If McCourt does not trust Colletti to spend his money, he should fire him now. If McCourt does not trust Colletti to run the front office, he should do the same.
The perception around baseball is that the Dodgers’ front office is dysfunctional and factional. Three executives -- all from different major league teams -- said last week his club had been frustrated in trying to conduct trade talks with the Dodgers.
The Dodgers tend not to respond to trade proposals as quickly or decisively as other clubs, leaving those executives wondering whether to approach Colletti, McCourt or one of the assistant general managers for a prompt response and whether scouting guru Logan White is whispering into McCourt’s ear to hold onto the prospects.
The Dodgers say this is nonsense. Colletti solicited White’s opinion on Saturday’s trade, even dispatching him for a last-minute evaluation of the better of the two prospects, catcher Carlos Santana. White gave his blessing to trade the prospects.
Even without them, there is youth aplenty in Dodger blue. With McCourt’s commitment to young players, not only last winter but through this trading season, it becomes increasingly apparent that Torre was not the best choice as the Dodgers’ manager.
This is not to criticize Torre. He is the same manager in Los Angeles that he was in New York, but the needs are not the same.
With the Yankees, Torre calmed a veteran clubhouse, steadfastly buffering the players from ownership and media tempests.
Torre is more a head coach than a manager, delegating the teaching to his coaches. When the Dodgers staged a mini-camp for their top prospects last winter, Torre skipped part of the camp and, on the day he did show up, did not change out of street clothes. The Dodgers had given their approval; they already had dispatched him to China for a photo opportunity.
The Angels’ players do not respect Mike Scioscia because he wears a championship ring or because he blocked home plate back in the day; they respect him because he straps on the catcher’s gear and teaches how to block the plate on 90-degree days in spring training.
These Dodgers would have been better served with a younger, high-energy manager -- say, Torey Lovullo or Ron Wotus, two of the names on the candidate list that Paul DePodesta compiled three years ago, before McCourt fired him.

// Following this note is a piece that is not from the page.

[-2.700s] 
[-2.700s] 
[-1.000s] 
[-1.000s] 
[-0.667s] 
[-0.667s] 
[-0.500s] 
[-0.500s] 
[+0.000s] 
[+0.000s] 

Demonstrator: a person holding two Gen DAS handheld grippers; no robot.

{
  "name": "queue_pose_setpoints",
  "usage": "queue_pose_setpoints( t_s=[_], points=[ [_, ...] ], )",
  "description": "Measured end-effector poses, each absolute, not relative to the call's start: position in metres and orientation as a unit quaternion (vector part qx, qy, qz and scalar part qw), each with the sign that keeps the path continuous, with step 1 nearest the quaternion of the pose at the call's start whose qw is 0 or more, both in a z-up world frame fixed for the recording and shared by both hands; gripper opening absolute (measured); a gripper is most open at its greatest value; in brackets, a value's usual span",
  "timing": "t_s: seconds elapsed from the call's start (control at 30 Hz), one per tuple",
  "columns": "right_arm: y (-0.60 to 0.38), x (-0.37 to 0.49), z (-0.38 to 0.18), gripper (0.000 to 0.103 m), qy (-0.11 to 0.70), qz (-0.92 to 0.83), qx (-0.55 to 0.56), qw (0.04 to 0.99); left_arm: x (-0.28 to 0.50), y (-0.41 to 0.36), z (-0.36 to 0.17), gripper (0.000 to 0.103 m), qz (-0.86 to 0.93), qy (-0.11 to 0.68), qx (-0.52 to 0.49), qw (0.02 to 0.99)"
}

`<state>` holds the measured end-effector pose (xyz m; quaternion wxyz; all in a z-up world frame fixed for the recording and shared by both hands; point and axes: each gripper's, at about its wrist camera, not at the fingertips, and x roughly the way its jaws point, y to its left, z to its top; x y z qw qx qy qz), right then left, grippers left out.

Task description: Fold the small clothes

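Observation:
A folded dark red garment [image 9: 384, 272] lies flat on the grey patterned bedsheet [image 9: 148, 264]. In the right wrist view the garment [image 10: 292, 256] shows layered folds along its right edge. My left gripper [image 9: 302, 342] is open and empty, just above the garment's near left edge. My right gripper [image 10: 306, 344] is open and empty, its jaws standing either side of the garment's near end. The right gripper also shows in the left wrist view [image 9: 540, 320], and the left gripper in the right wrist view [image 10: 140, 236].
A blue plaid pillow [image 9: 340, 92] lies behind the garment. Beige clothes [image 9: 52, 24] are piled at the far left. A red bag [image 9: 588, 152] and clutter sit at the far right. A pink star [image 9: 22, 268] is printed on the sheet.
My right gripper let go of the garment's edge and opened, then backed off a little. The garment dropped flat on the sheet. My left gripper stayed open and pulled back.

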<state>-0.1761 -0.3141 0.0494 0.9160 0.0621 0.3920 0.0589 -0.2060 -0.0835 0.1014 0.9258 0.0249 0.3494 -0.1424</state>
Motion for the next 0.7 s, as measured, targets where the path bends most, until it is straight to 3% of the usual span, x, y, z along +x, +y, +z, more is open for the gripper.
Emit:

Torre said he was not surprised by how much the Dodgers’ young players had to learn on the job and said he and his coaching staff work with them daily.
“I think we give them everything they need,” Torre said. “I think we’ve given them attention and let them know what they need to know.”
Torre will be back next season. If McCourt fires Colletti, he ought to pursue Brian Cashman, Torre’s longtime general manager with the Yankees. Cashman has the cachet that McCourt so admires in Torre, and the strength to thrive while working for owners who publicly and routinely threaten to fire him.
Cashman, whose contract with the Yankees expires this fall, is said to be monitoring developments with the Dodgers. He is believed to be rooting for Kim Ng, his former assistant and now an assistant to Colletti, to get the first shot if McCourt lets Colletti go.
This story still could have a happy ending for Colletti, for McCourt and for all the Dodgers. The Dodgers are one game under .500, but they’re one game out of first place. Bless the National League West.
But it has been 20 years since the Dodgers last won a playoff series, a drought Torre probably did not have in mind when he offered one reason why they traded for Blake.
“He’s been on a winner,” Torre said.
The Dodgers should not have to import winners. They should get back to the art of raising them.